-------- THE DATA --------

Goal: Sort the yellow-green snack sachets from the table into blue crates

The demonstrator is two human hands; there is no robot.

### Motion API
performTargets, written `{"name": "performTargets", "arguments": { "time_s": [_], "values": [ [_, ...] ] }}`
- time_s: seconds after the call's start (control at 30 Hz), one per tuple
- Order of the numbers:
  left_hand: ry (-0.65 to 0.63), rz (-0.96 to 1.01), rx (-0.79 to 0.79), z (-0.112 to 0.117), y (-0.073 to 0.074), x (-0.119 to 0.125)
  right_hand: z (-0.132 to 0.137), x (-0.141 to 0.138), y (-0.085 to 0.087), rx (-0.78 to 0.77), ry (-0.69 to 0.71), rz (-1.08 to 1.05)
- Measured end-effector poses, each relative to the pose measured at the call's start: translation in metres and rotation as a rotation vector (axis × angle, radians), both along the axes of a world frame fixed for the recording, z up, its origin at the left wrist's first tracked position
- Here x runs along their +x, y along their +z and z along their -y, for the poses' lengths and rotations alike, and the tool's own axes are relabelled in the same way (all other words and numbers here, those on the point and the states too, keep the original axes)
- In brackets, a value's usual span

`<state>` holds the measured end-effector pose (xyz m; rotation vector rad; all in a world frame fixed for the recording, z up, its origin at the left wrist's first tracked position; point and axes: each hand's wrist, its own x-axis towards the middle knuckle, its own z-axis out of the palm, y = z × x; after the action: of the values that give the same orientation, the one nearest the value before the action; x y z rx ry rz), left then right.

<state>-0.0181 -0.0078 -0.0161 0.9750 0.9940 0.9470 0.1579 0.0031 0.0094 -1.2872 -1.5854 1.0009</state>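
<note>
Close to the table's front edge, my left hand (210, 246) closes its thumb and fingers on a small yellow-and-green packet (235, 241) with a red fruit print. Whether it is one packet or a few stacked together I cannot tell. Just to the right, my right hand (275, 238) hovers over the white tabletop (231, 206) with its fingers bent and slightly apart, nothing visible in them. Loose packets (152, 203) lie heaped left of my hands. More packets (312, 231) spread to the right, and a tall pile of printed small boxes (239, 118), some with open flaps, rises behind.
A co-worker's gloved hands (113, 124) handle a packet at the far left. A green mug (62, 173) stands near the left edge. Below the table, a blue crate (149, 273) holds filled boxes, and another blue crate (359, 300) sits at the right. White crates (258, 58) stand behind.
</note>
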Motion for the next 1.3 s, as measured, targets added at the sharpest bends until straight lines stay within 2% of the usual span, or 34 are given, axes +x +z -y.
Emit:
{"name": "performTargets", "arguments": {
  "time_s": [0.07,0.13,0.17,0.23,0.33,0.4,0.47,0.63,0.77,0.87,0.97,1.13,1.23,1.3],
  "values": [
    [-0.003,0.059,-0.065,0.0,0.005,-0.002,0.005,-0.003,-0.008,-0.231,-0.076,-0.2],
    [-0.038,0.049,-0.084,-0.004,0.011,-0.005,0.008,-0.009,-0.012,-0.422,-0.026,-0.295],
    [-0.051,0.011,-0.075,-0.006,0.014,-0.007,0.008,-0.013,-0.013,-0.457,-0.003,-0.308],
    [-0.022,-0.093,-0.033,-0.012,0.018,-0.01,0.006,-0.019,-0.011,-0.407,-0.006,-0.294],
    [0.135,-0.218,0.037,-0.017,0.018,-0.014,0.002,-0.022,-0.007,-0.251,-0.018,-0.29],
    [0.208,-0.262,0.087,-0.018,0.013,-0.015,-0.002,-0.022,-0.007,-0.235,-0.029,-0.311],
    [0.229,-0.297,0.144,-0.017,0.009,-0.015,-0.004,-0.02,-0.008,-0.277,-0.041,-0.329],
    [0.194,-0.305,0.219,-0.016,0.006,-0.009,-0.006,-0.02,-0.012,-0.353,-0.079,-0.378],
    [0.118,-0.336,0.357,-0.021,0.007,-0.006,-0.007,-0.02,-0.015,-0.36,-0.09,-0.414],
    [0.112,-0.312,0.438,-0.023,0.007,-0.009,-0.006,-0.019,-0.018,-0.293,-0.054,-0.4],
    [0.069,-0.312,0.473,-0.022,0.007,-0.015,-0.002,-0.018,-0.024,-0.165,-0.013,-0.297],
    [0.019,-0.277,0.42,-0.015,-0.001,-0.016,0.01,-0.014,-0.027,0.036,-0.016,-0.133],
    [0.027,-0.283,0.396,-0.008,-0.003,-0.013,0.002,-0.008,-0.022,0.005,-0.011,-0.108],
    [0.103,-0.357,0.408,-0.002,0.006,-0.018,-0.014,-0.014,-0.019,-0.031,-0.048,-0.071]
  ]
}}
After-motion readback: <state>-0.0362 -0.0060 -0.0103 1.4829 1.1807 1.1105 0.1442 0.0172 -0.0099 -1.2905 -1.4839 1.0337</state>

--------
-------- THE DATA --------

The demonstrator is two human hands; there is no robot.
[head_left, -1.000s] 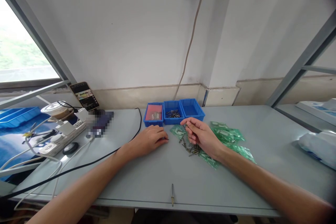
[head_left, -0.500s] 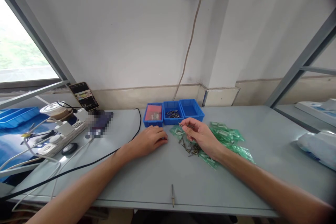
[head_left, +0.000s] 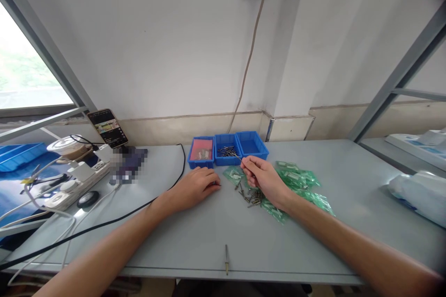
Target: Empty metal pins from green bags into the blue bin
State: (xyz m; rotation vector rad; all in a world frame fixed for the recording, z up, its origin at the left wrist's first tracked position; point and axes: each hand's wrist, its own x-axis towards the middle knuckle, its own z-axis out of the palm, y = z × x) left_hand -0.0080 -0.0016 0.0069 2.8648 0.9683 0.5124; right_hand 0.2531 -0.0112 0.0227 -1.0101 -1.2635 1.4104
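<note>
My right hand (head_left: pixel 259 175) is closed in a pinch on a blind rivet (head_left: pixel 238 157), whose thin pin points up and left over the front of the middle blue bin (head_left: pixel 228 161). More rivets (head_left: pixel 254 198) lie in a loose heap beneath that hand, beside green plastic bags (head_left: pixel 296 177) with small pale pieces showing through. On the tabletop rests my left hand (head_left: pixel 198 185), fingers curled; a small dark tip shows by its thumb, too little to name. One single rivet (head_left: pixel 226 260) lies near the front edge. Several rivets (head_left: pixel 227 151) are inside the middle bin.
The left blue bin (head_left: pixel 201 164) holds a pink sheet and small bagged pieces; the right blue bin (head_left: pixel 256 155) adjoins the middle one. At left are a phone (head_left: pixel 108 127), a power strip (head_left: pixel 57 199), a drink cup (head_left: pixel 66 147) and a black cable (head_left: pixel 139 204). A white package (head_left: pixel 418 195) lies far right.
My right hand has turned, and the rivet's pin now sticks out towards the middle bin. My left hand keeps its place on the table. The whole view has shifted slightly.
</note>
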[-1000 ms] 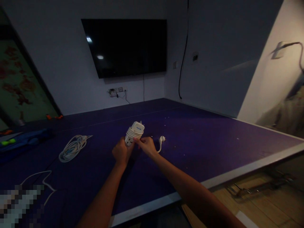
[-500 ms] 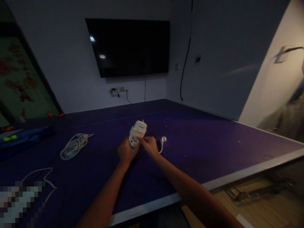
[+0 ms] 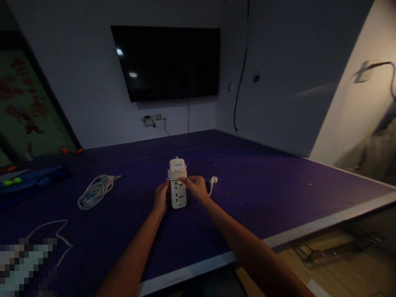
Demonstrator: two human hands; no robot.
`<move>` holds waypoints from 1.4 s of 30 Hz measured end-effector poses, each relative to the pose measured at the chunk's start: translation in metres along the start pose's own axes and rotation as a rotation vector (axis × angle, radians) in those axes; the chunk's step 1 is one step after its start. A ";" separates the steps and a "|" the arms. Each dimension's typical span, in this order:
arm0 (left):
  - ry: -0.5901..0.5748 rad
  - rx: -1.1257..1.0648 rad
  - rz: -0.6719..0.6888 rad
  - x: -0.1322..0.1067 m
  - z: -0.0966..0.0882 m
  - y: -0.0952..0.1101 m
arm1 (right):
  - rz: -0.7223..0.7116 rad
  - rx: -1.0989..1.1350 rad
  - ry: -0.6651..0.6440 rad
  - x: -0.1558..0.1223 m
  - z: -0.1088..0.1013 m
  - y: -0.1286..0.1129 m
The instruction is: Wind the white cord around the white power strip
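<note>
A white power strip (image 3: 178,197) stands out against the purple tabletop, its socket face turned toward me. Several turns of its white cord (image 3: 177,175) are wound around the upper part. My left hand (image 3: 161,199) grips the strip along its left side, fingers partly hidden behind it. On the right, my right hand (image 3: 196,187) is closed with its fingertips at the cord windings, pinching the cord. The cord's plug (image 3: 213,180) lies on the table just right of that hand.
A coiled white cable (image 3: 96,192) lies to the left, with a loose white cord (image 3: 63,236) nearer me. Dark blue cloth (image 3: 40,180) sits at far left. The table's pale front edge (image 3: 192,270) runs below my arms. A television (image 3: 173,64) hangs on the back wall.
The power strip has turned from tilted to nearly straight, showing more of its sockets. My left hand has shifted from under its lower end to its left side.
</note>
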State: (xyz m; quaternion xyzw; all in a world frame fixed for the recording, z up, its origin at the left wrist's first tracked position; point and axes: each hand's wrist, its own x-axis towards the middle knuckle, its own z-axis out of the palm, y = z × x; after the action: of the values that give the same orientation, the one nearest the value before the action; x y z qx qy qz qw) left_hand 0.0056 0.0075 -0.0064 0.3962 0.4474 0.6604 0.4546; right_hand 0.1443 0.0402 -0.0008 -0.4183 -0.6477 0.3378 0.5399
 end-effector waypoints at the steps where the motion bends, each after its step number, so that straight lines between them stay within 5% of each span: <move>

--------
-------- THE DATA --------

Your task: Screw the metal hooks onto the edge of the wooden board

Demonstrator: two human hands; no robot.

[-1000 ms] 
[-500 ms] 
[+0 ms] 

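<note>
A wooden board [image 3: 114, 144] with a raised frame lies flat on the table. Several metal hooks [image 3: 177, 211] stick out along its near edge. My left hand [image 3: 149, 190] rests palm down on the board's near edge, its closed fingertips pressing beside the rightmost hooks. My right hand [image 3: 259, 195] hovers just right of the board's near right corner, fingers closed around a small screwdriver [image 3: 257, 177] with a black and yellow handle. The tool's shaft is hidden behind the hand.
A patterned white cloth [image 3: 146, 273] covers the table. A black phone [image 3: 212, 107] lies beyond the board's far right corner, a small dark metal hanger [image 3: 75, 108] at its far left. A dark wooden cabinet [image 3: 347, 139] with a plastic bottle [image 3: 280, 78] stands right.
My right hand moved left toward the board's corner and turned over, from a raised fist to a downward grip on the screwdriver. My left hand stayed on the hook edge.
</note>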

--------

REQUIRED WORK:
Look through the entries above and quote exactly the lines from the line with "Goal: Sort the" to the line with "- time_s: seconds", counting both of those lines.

RESPONSE TO THIS EXERCISE:
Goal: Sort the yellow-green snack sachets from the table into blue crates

The demonstrator is two human hands; there is no robot.

### Motion API
performTargets, written `{"name": "performTargets", "arguments": { "time_s": [_], "values": [ [_, ...] ] }}`
- time_s: seconds after the call's start (control at 30 Hz), one per tuple

What the exercise asked for is now done.